**Exercise directions**: Each line that contains the string "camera" counts once; report how many such lines appear in the data, as a number only.

**Given information**:
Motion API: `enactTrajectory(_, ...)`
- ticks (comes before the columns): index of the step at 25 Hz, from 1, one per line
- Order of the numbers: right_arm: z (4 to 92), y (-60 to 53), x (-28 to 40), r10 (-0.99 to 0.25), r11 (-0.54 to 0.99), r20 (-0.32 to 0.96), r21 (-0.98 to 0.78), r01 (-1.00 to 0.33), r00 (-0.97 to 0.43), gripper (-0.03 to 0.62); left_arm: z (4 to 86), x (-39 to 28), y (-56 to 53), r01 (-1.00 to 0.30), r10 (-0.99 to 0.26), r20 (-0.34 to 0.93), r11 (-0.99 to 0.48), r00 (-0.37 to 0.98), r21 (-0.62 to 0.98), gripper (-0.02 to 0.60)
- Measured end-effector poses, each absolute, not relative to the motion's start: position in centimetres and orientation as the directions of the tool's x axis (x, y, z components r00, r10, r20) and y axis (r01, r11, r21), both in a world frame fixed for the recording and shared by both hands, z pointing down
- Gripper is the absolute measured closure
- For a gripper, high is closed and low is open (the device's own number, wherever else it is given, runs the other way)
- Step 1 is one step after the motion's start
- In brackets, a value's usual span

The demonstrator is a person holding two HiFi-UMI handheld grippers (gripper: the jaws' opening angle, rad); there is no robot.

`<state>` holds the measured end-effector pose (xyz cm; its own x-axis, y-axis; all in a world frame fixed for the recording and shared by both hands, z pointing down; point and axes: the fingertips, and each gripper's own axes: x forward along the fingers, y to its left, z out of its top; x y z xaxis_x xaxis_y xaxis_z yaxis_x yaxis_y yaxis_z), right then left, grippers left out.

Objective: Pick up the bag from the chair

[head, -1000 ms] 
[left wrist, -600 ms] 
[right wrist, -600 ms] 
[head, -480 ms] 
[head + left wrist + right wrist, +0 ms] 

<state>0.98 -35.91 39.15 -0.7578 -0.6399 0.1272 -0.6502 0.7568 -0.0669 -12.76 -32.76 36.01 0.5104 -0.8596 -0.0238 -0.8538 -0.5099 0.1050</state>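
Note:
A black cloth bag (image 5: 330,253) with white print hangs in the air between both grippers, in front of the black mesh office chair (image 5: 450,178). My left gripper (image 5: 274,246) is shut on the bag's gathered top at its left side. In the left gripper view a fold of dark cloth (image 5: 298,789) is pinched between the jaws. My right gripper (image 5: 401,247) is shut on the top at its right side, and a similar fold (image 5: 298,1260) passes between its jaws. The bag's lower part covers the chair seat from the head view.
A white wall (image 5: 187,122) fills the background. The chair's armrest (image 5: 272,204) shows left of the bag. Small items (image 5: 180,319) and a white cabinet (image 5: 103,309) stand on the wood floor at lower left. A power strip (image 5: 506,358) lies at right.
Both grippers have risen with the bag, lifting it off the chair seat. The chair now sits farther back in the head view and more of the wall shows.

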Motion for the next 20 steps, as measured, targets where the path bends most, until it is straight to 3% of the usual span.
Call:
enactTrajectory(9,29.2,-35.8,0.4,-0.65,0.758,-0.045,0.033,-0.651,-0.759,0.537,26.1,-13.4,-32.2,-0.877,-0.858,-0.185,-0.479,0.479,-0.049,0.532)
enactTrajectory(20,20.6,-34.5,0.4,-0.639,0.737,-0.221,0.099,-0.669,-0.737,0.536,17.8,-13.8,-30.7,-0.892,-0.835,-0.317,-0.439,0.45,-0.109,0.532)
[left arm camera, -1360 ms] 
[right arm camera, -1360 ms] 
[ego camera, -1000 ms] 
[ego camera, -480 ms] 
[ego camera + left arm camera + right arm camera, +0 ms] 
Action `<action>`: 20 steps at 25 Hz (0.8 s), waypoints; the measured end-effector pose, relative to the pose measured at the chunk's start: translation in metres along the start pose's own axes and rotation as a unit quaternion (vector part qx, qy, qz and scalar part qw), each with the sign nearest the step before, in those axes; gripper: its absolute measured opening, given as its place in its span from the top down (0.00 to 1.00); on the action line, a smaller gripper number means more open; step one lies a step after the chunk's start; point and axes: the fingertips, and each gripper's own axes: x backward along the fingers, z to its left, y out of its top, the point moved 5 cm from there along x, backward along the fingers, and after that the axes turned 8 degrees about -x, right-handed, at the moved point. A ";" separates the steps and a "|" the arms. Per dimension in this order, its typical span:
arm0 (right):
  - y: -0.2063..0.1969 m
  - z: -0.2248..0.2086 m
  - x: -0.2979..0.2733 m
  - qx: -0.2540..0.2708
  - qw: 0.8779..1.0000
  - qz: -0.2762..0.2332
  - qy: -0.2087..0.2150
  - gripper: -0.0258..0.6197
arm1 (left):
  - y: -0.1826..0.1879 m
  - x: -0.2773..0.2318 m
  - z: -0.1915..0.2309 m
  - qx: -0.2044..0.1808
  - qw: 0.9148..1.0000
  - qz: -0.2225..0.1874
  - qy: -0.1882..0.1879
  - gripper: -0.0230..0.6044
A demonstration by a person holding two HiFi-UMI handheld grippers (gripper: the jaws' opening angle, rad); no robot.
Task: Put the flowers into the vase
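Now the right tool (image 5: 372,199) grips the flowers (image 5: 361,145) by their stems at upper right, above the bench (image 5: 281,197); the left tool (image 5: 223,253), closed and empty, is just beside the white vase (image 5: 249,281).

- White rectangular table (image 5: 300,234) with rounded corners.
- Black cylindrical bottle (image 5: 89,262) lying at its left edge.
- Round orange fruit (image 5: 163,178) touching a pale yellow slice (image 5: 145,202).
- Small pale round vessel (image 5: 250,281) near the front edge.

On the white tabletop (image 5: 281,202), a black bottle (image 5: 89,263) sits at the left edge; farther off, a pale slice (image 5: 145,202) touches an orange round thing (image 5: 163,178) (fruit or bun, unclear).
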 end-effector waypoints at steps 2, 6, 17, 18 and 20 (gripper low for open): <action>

**Problem solution**: 5